EXERCISE DETAILS -
Return the listing below unchanged, except that the pictures are dropped.

+++

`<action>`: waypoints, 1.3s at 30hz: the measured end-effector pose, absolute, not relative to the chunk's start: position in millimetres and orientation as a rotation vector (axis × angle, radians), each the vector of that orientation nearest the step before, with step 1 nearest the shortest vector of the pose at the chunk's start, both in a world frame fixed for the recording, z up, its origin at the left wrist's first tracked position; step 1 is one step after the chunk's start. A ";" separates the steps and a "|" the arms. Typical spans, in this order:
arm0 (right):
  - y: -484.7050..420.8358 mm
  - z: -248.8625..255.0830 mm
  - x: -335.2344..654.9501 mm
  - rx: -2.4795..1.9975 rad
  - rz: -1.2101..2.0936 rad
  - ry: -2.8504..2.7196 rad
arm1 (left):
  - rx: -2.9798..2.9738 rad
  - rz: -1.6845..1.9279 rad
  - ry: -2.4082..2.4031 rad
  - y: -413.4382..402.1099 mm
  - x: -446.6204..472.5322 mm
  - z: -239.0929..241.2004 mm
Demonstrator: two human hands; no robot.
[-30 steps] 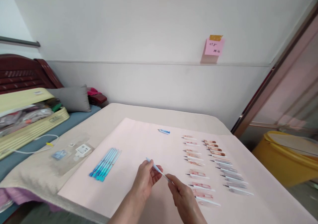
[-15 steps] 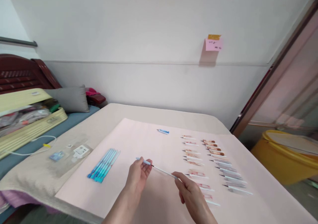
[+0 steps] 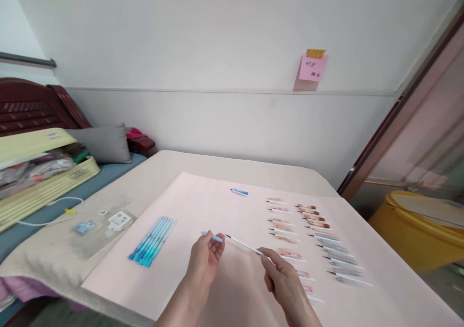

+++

TASK RESULT -
`<action>`: waypoints, 1.3s at 30hz: the measured end-effector pose, absolute, not relative to the chunk's start: position in millimetres and orientation as a rotation vector (axis × angle, radians), each the vector of that orientation nearest the step before, with step 1 nearest the shortest vector of the pose at the chunk's start, both in a world frame fixed for the recording, z up, its origin at the left wrist's first tracked position; step 1 is one step after the chunk's start. A ";" separates the steps and a "|" the arms. Typical spans, in this order:
arm0 (right):
  - y: -484.7050..420.8358 mm
  - z: -248.8625..255.0830 mm
  - x: -335.2344..654.9501 mm
  - rx: -2.4795..1.9975 rad
  - rz: -1.2101..2.0936 rad
  - ry: -2.8504..2.7196 rad
arm1 (left):
  - rx: -2.9798..2.9738 rad
  - rz: -1.6845..1.9279 rad
  - ry: -2.4082..2.4031 rad
  - y: -413.4382..402.1099 mm
  - x: -446.6204..472.5322 mm
  - z: -239.0929..241.2004 mm
Demonstrator: two human hands; no robot.
[-30 steps] 
[-15 steps] 
[+0 steps] 

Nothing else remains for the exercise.